● Instructions to follow: Please restate the data word for word, in full.

● Source data:
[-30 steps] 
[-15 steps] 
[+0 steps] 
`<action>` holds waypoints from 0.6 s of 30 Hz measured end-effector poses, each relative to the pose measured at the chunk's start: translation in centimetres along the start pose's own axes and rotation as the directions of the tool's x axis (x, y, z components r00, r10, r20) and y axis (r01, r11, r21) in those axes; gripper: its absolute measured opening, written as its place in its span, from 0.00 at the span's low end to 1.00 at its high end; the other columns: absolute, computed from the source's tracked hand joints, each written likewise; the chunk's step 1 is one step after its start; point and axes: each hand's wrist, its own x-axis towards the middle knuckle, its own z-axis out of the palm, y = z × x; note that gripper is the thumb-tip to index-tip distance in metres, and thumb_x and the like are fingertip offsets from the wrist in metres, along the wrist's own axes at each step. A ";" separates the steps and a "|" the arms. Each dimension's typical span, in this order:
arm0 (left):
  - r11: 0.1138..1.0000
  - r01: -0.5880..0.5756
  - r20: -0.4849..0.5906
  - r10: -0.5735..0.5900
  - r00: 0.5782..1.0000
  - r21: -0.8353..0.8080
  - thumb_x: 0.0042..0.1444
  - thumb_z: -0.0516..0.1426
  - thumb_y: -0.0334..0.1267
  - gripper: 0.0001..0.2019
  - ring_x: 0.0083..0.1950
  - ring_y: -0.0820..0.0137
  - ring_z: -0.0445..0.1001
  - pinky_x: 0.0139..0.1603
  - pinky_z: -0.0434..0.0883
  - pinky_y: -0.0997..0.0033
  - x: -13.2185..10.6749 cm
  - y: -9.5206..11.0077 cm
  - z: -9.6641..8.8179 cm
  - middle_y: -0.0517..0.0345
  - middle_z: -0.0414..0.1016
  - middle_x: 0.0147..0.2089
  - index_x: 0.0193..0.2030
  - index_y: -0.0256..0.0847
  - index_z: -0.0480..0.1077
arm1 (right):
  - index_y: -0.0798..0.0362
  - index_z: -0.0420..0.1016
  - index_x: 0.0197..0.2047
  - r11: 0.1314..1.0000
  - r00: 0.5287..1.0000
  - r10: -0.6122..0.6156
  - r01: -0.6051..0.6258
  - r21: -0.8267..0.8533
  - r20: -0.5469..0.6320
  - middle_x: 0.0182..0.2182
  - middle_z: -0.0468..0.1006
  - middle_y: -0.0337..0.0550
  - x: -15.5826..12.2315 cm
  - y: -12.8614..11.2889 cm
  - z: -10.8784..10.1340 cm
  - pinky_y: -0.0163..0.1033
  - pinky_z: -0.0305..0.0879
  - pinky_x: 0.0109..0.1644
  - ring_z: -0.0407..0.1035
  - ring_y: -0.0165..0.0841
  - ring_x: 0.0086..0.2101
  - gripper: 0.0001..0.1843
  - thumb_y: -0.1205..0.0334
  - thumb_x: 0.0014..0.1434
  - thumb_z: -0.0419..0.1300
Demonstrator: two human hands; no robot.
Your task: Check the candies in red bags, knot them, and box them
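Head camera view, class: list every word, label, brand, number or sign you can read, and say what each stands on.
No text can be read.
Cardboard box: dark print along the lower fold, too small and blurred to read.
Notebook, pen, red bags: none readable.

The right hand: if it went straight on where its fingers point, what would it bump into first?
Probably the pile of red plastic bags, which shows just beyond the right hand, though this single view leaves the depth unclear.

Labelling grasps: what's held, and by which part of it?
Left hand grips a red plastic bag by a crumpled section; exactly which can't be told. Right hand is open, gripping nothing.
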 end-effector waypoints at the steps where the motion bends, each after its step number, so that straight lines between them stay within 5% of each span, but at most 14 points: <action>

● Answer for this exercise:
[-30 steps] 
[-15 steps] 
[+0 steps] 
`<action>` holds waypoints from 0.6 s of 30 Hz measured end-effector poses, each relative to the pose measured at the chunk's start: translation in centimetres along the start pose's own axes and rotation as the directions of the tool's x axis (x, y, z components r00, r10, r20) and y axis (r01, r11, r21) in those axes; gripper: its absolute measured opening, written as its place in its span, from 0.00 at the span's low end to 1.00 at its high end; the other columns: absolute, computed from the source's tracked hand joints, each written likewise; the chunk's step 1 is one step after its start; point and axes: each hand's wrist, its own x-axis towards the middle knuckle, its own z-axis out of the palm, y = z × x; note that gripper is the thumb-tip to index-tip distance in metres, and thumb_x and the like are fingertip offsets from the wrist in metres, along the wrist's own axes at each step. A ";" separates the steps and a "|" the arms. Each dimension's typical span, in this order:
arm0 (left):
  - r11: 0.1138..1.0000
  - r01: -0.5880..0.5756
  - r20: -0.4849..0.5906
  - r10: -0.5735..0.5900
  - r00: 0.5782..1.0000
  - r21: -0.8353..0.8080
  - thumb_x: 0.0042..0.1444
  - thumb_z: -0.0516..0.1426
  - thumb_y: -0.0334..0.1267
  - gripper: 0.0001..0.2019
  - ring_x: 0.0083..0.1950
  - ring_y: -0.0820..0.0137
  - ring_z: -0.0445..0.1001
  - pinky_x: 0.0139..0.1603
  - pinky_z: -0.0434..0.0883
  - pinky_y: -0.0997..0.0033
  - x: -13.2185..10.6749 cm
  - y: -9.5206..11.0077 cm
  - z: -9.6641..8.8179 cm
  - middle_y: -0.0517..0.0345
  - middle_z: -0.0414..0.1016
  - middle_x: 0.0147..0.2089
  - index_x: 0.0193..0.2030
  - index_y: -0.0256..0.0847
  - index_z: -0.0480..0.1077
arm1 (right):
  - index_y: -0.0798..0.0362
  - index_z: -0.0420..0.1016
  - index_x: 0.0197..0.2047
  - r11: 0.1314..1.0000
  - r00: 0.5287..1.0000
  - r10: -0.6122..0.6156
  - r01: -0.6051..0.6258
  - r21: -0.8267..0.8533
  - r20: -0.5469..0.6320
  - middle_x: 0.0182..0.2182
  - middle_z: -0.0468..0.1006
  - middle_y: -0.0337..0.0550
  - x: -15.5826..12.2315 cm
  - y: -12.8614..11.2889 cm
  - z: -10.8784..10.1340 cm
  - pinky_y: -0.0163..0.1033
  - pinky_z: -0.0305..0.0879
  - pinky_x: 0.0109..0.1644
  - ring_z: -0.0407..0.1035
  - ring_y: -0.0165..0.0841
  - ring_x: 0.0086..0.2101
  - gripper: 0.0001..0.1843
  - thumb_y: -0.1205..0.0334
  - thumb_x: 0.0014..0.1434
  - thumb_z: -0.0419..0.1300
Demonstrator: two human hands; no robot.
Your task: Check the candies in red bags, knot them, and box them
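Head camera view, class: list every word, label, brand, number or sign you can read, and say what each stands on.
No text can be read.
Cardboard box: dark print along the lower fold, too small and blurred to read.
Notebook, pen, red bags: none readable.

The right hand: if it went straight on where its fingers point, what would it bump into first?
Probably the pile of red plastic bags, which shows just beyond the right hand, though this single view leaves the depth unclear.

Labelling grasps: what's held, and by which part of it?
Left hand grips a red plastic bag by a crumpled section; exactly which can't be told. Right hand is open, gripping nothing.
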 end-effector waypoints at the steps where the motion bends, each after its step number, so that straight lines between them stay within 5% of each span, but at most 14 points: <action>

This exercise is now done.